Centrala begrepp
Poset positional games are a generalization of standard positional games that incorporate additional restrictions on the order in which board elements can be claimed. This framework enables the study of games like Connect-4 within the positional game setting.
Sammanfattning
The content introduces poset positional games, which are a generalization of standard positional games. In a poset positional game, the board elements are structured by a partial order (a poset), and players can only claim an element if all its predecessors in the poset have already been claimed.

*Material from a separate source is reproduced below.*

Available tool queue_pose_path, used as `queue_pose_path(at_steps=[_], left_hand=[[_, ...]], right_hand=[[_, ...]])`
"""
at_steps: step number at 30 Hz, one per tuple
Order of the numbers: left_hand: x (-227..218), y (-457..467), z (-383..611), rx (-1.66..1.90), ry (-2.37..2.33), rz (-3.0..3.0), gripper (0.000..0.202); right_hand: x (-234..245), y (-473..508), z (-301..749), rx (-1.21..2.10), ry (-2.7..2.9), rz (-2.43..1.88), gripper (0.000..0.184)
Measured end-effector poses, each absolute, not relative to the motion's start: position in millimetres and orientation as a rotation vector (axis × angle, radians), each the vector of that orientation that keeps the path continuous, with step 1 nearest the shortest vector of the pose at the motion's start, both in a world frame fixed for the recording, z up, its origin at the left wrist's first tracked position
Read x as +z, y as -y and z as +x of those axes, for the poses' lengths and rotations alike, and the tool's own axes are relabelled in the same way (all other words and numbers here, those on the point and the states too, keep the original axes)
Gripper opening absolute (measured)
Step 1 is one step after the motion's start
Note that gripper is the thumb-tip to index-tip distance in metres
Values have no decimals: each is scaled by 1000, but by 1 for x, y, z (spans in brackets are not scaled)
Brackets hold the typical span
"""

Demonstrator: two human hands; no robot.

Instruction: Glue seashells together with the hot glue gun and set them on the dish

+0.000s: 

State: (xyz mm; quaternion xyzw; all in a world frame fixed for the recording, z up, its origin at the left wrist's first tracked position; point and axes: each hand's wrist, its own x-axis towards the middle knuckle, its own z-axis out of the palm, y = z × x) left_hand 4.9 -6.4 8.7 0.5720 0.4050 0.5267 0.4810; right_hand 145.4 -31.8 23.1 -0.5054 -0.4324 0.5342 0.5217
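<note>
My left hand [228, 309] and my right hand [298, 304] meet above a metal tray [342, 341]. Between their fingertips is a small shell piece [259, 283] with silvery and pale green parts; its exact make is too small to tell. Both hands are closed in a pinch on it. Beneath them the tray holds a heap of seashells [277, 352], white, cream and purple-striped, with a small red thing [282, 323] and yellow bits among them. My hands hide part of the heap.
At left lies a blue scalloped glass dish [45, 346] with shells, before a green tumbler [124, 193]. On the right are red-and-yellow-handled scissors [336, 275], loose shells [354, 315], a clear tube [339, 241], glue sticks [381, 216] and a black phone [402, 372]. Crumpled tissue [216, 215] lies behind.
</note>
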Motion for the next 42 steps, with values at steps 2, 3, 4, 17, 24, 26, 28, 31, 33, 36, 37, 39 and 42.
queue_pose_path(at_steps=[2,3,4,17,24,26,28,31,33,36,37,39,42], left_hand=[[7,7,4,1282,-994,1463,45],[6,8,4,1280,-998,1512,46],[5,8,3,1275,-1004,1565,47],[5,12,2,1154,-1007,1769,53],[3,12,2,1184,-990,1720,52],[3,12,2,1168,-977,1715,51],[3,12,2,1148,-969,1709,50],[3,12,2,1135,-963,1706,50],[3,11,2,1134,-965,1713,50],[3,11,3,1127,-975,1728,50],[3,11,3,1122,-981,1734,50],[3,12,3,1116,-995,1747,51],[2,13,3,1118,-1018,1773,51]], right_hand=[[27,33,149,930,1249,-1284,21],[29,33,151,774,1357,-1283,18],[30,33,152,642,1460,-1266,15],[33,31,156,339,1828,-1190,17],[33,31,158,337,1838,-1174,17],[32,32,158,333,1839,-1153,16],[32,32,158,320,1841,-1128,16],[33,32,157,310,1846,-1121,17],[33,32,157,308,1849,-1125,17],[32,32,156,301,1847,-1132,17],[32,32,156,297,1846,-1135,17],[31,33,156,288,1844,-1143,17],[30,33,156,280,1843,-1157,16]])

The key highlights and insights are:
- Poset positional games extend the standard positional game framework by incorporating a poset structure on the board elements, which restricts the available moves.
- The authors analyze the complexity of determining the game outcome in poset positional games, focusing on the Maker-Breaker convention.
- The complexity of the problem depends on parameters of the poset, such as its height and width, as well as the structure of the winning sets.
- For posets of height 2 with winning sets of size 1, the problem can be solved in polynomial time. However, for height 3 and a single winning set of size 1, the problem becomes NP-hard.
- For posets of bounded width, the problem is PSPACE-complete even when the winning sets are of size 3. But it becomes polynomial-time solvable when both the width of the poset and the number of winning sets are bounded.
- The authors also consider the case where the poset is a union of disjoint chains, which generalizes the game of Connect-4.